Brian Crofts: It’s a great question and it’s actually very difficult. I like to stay in close contact with customers on a weekly basis, and that comes in many different forms. One of the easiest forms is to simply jump on a customer call with your sales team when they are talking with prospects, so you can hear what they need, what they’re struggling with, and what is missing in the market. On the flip side, you can join a call with your client success team to hear about product problems and how the product isn’t addressing specific pains. Within an hour of calls, you can feel connected to your customers. If you’re looking to do a bigger initiative and discover meaningful innovation, that’s when you need to prioritize the time to get out of the office.
Kate: How can you accurately estimate timelines and stay on track for executive and board-level business priorities, but still have an agile development process?
Brian: I am experiencing this dichotomy right now because I have a portfolio of products, ideas and features we’re working on. Some of these things can float without a hard deadline, and others require a commitment from the team because not addressing them will block sales while addressing them will accelerate sales and innovation. To help us get started, we often pick one project to spec out through an entire quarter and ask engineering to estimate how much investment and time it will take. Then, we rally around that timeline. That waterfall approach becomes agile when we receive new data and insights about the market or customer and we allow ourselves to tweak the product, even if it extends the timeline. In general, I would say: don’t be a purist. There are occasions when you need to spend time spec-ing things out, and there are times when you can be purely agile. Be flexible and know there will always be a blend and a trade-off.
Kate: What kind of product marketing goes into achieving a successful launch and maintaining product engagement?
Brian: I like to separate when we ship stuff and when we launch stuff. When we ship stuff—potentially to a small group of customers to get their feedback—product management is responsible. They coordinate with sales, engineering, and client success to know everything about what the product does and why. Product marketing comes in to work on the actual launch. What is the messaging? What’s the campaign? How do we want to promote it? Product marketing needs to be included in a lot of conversations with product management so they can hear “the why” behind what we’re building. In turn, they can produce accurate and compelling benefit-messaging that will resonate with customers.
Kate: A key skill for product managers is being able to lead without authority. And it’s a tricky one. Do you have any tips on how to do that effectively?
Brian: Let’s say you’re a product manager or a product owner and you’re running a scrum team. Your sphere of control is almost nothing, meaning you have no direct reports. But your sphere of influence is huge, meaning as soon as you step into the role, you are a leader of people because you are determining what should be built. You need to understand how to take feedback on the product and put it into a framework or a strategy so that you’re running the show. And that requires leadership and influence. That’s where communication skills are incredibly important. You should be nice to work with, but at the same time, very driven.
Kate: Thinking of new product managers, what makes a great hire? What are you looking for in terms of background or skillset?
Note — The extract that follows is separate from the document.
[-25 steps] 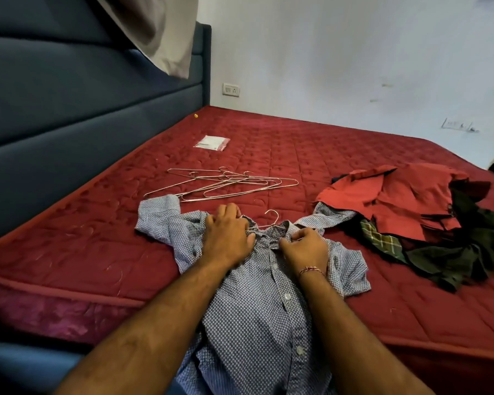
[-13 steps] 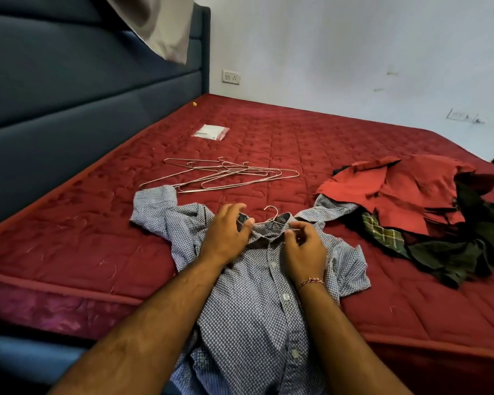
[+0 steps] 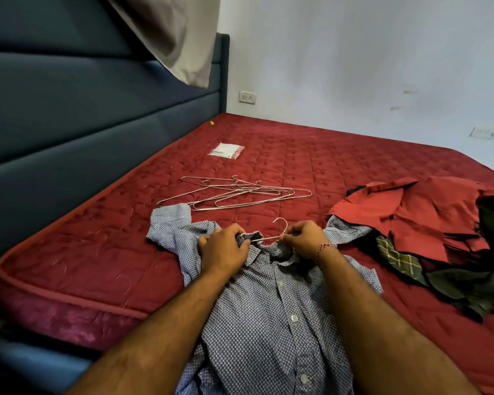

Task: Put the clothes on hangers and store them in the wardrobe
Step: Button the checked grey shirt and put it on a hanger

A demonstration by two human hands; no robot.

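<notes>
Shirt [image 3: 268, 317] of blue dotted cotton is spread flat on the quilted red mattress [image 3: 97, 252]; its collar is gripped by the left hand [image 3: 223, 246], and the wire hanger [image 3: 271, 233] at its neck is pinched by the right hand [image 3: 304, 238]. Spare wire hangers [image 3: 237, 193], overlapping and uncountable, lie at 12 o'clock; one pile of crumpled clothes [image 3: 428, 218] at 2 o'clock.

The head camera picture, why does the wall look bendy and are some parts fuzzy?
In the head view, the wide lens bows the bed edge and the headboard; the dark clothes at the right edge look smeared, while the hanger hook and the checked shirt stay sharp; the light is soft, with no glare and only faint shadows.
</notes>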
Brian: The biggest thing I’m looking for is natural curiosity. Especially with an early product manager, I ask: are they absolutely motivated and driven to build solutions that win for customers? And all I need to do is put guardrails around their excitement? Or, do I need to light a fire under them to get them going? (I am so not interested in lighting a fire under somebody.) And then of course do they have the soft skills? Are they natural leaders? Do they have the ability to influence? Or the ability to make decisions without perfect data? Can they rely on intuition, data insights and customer feedback and make decisions quickly?
Kate: Aside from Pendo, what types of product tools do you use?
Brian: I use anything that can help me prototype quickly and get ideas out in front of customers. I use several apps on my iPad, like Sketch, to get ideas on the table and then I use Invision to get prototypes out in front of customers. I believe communication is one of the most underrated, under-thought-about areas of product management, so whether its Google Documents, Confluence, Jira—we need to be able to use tools to communicate why we’re doing something, how we’re doing something, and the direction it’s going. When I think about it, communication tools are the most important tools I use.